**Task:**
Restate the listing below exactly, images excluded.

Top of Input for this task

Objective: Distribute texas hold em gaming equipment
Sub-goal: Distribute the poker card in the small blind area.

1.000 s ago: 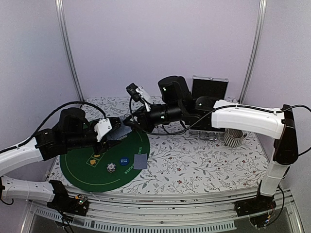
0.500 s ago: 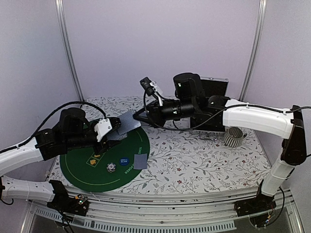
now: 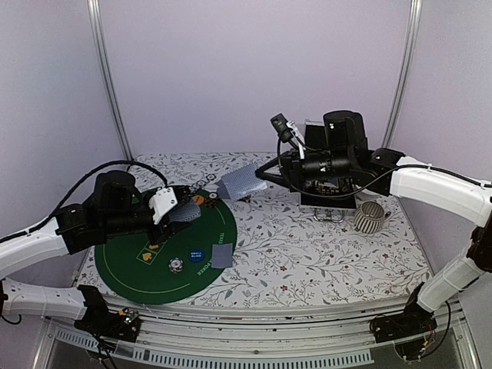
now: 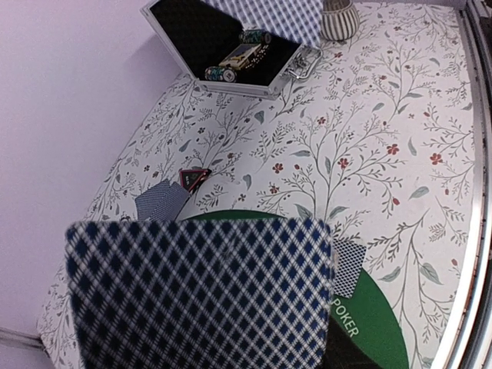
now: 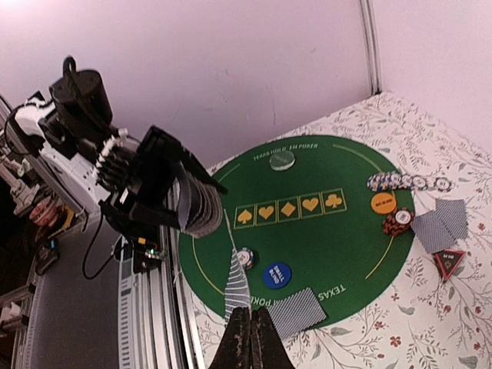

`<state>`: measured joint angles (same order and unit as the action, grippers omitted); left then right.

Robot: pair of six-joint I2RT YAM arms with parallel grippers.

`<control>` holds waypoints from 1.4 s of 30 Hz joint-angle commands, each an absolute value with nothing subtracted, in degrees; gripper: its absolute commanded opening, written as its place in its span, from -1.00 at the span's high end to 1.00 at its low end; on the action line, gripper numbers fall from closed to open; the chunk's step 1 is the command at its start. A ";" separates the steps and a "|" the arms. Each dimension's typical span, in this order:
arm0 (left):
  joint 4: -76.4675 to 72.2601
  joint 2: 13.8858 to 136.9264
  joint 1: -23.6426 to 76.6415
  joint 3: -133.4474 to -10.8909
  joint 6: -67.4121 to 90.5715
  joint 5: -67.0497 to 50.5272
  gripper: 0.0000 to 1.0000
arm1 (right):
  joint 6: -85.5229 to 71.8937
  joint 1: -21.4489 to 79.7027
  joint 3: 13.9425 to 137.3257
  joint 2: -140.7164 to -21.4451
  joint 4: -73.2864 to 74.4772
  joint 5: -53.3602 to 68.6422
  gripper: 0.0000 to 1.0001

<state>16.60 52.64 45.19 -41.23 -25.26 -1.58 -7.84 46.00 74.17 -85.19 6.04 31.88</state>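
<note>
My left gripper [image 3: 177, 208] is shut on a deck of grey-blue-backed cards [image 4: 200, 296] above the green mat's [image 3: 131, 269] far edge; the deck hides its fingers in the left wrist view. My right gripper [image 3: 266, 182] is shut on one card [image 3: 241, 183] and holds it in the air over the table's middle; the right wrist view shows this card [image 5: 240, 286] edge-on. On the mat lie a blue disc [image 5: 277, 275], a striped chip [image 5: 245, 257], a card [image 5: 297, 311], an orange disc [image 5: 383, 203] and a row of chips [image 5: 407, 183]. Two more cards [image 5: 442, 221] and the triangular marker [image 5: 450, 263] lie beside the mat.
The open silver-and-black case [image 4: 231, 46] with chips inside stands at the back, partly hidden by my right arm in the top view. A ribbed cup [image 3: 370, 217] stands to the right of it. The table has a floral cloth [image 3: 323, 254].
My right gripper has pulled a card away from the deck and carried it right and back, toward the table's middle. The left arm has stayed in place with the deck.
</note>
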 commanded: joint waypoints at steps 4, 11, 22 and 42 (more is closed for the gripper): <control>15.29 52.43 44.85 -40.73 -25.23 -0.81 0.03 | 11.11 46.49 78.54 -98.07 24.47 37.27 0.96; 15.29 52.56 44.75 -40.61 -25.32 -0.66 0.03 | 19.11 49.23 92.15 -113.55 36.81 34.19 0.96; 15.30 52.47 44.74 -40.54 -25.33 -0.86 0.03 | 29.50 54.30 112.13 -131.08 53.84 23.95 0.96; 15.21 52.06 44.64 -40.48 -25.27 -1.31 0.02 | 41.68 60.71 115.76 -131.06 48.24 5.87 0.96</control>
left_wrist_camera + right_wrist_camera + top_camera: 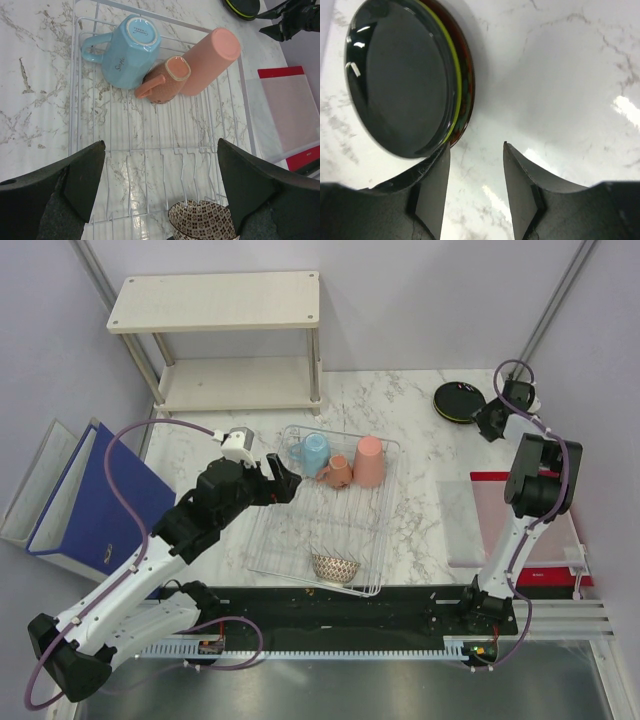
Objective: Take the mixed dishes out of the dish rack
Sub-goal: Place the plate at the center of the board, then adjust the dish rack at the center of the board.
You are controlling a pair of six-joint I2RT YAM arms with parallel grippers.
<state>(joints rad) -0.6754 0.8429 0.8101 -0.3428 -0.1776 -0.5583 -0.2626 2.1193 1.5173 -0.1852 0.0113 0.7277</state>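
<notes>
Here, the left hand (pixel 287 480) hovers over the dish rack (pixel 290 540), spread to its widest and holding nothing. It is probably opened that far to take in the light blue cup (pixel 314 453). That cup rests base-up at the far end, touching a small salmon pink mug (pixel 338 471) and a tall salmon pink tumbler (pixel 369 460), likely inverted to drain. The net-patterned bowl (pixel 335 566) leans at the near end. The right hand (pixel 492 420), half open and empty, sits just beside the stacked plates (pixel 459 401) on the tabletop (pixel 420 500), outside the rack.

Beige shelf (pixel 215 300) at back; blue binder (pixel 95 505) left; red board (pixel 488 478) right.
</notes>
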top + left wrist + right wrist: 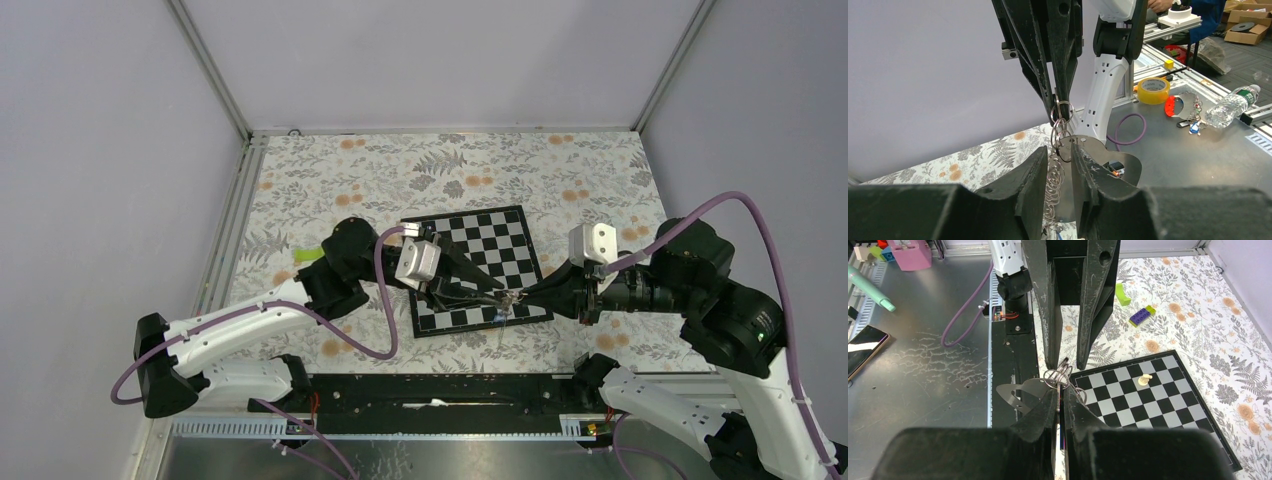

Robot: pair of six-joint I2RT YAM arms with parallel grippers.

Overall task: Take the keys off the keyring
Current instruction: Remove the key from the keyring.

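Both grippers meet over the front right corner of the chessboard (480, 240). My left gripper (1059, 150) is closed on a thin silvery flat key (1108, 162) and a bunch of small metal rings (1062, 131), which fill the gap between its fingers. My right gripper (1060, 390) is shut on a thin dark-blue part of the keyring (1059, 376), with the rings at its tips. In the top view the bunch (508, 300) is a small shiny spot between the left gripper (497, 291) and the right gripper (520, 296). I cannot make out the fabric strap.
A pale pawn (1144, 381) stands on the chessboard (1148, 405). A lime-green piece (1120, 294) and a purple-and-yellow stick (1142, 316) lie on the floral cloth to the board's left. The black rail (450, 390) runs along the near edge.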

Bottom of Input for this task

**Response:**
Objective: Distribute texas hold em gaming equipment
Sub-goal: Distribute the poker card in the small blind area.

1.000 s ago: 
0.500 s ago: 
now: 
now: 
now: 

`<state>`: measured joint angles (same order and unit as the action, grippers omitted); left then right.

Robot: pair of six-joint I2RT YAM arms with parallel grippers.

`<control>` holds waypoints from 1.4 s of 30 Hz joint-angle commands, each an absolute value with nothing subtracted, in degrees; gripper: its absolute commanded opening, written as its place in its span, from -1.00 at the span's high end to 1.00 at its low end; on the action line, gripper numbers fall from closed to open; the chunk's step 1 is the command at its start. A ";" separates the steps and a "|" the arms. Each dimension's typical span, in this order:
arm0 (left):
  joint 4: -76.4675 to 72.2601
  joint 2: 13.8858 to 136.9264
  joint 1: -23.6426 to 76.6415
  joint 3: -133.4474 to -10.8909
  joint 6: -67.4121 to 90.5715
  joint 5: -67.0497 to 50.5272
  gripper: 0.0000 to 1.0000
arm1 (right):
  joint 6: -85.5229 to 71.8937
  joint 1: -21.4489 to 79.7027
  joint 3: 13.9425 to 137.3257
  joint 2: -140.7164 to -21.4451
  joint 4: -73.2864 to 74.4772
  joint 5: -53.3602 to 68.6422
  gripper: 0.0000 to 1.0001

<state>16.60 52.64 45.19 -41.23 -25.26 -1.58 -7.84 46.00 74.17 -85.19 6.04 31.88</state>
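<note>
My left gripper [image 3: 177, 208] is shut on a deck of grey-blue-backed cards [image 4: 200, 296] above the green mat's [image 3: 131, 269] far edge; the deck hides its fingers in the left wrist view. My right gripper [image 3: 266, 182] is shut on one card [image 3: 241, 183] and holds it in the air over the table's middle; the right wrist view shows this card [image 5: 240, 286] edge-on. On the mat lie a blue disc [image 5: 277, 275], a striped chip [image 5: 245, 257], a card [image 5: 297, 311], an orange disc [image 5: 383, 203] and a row of chips [image 5: 407, 183]. Two more cards [image 5: 442, 221] and the triangular marker [image 5: 450, 263] lie beside the mat.
The open silver-and-black case [image 4: 231, 46] with chips inside stands at the back, partly hidden by my right arm in the top view. A ribbed cup [image 3: 370, 217] stands to the right of it. The table has a floral cloth [image 3: 323, 254].
My right gripper has pulled a card away from the deck and carried it right and back, toward the table's middle. The left arm has stayed in place with the deck.
</note>
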 commanded: joint waypoints at steps 4, 11, 22 and 42 (more is closed for the gripper): <control>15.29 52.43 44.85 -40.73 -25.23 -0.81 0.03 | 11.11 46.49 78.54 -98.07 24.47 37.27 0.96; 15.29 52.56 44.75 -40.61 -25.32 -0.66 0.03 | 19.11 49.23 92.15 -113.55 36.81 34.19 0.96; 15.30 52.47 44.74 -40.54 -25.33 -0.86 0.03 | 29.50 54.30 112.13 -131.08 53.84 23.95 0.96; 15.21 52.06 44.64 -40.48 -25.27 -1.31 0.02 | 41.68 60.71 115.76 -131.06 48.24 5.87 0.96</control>
left_wrist_camera + right_wrist_camera + top_camera: 
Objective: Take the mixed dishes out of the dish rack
Sub-goal: Place the plate at the center of the board, then adjust the dish rack at the center of the board.
You are controlling a pair of six-joint I2RT YAM arms with parallel grippers.
<state>(joints rad) -0.6754 0.8429 0.8101 -0.3428 -0.1776 -0.5583 -0.2626 2.1193 1.5173 -0.1852 0.0113 0.7277</state>
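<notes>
Here, the left hand (pixel 287 480) hovers over the dish rack (pixel 290 540), spread to its widest and holding nothing. It is probably opened that far to take in the light blue cup (pixel 314 453). That cup rests base-up at the far end, touching a small salmon pink mug (pixel 338 471) and a tall salmon pink tumbler (pixel 369 460), likely inverted to drain. The net-patterned bowl (pixel 335 566) leans at the near end. The right hand (pixel 492 420), half open and empty, sits just beside the stacked plates (pixel 459 401) on the tabletop (pixel 420 500), outside the rack.

Beige shelf (pixel 215 300) at back; blue binder (pixel 95 505) left; red board (pixel 488 478) right.
</notes>
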top + left wrist + right wrist: 

Robot: pair of six-joint I2RT YAM arms with parallel grippers.

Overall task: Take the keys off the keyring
Current instruction: Remove the key from the keyring.

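Both grippers meet over the front right corner of the chessboard (480, 240). My left gripper (1059, 150) is closed on a thin silvery flat key (1108, 162) and a bunch of small metal rings (1062, 131), which fill the gap between its fingers. My right gripper (1060, 390) is shut on a thin dark-blue part of the keyring (1059, 376), with the rings at its tips. In the top view the bunch (508, 300) is a small shiny spot between the left gripper (497, 291) and the right gripper (520, 296). I cannot make out the fabric strap.
A pale pawn (1144, 381) stands on the chessboard (1148, 405). A lime-green piece (1120, 294) and a purple-and-yellow stick (1142, 316) lie on the floral cloth to the board's left. The black rail (450, 390) runs along the near edge.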

Nothing else belongs in the output.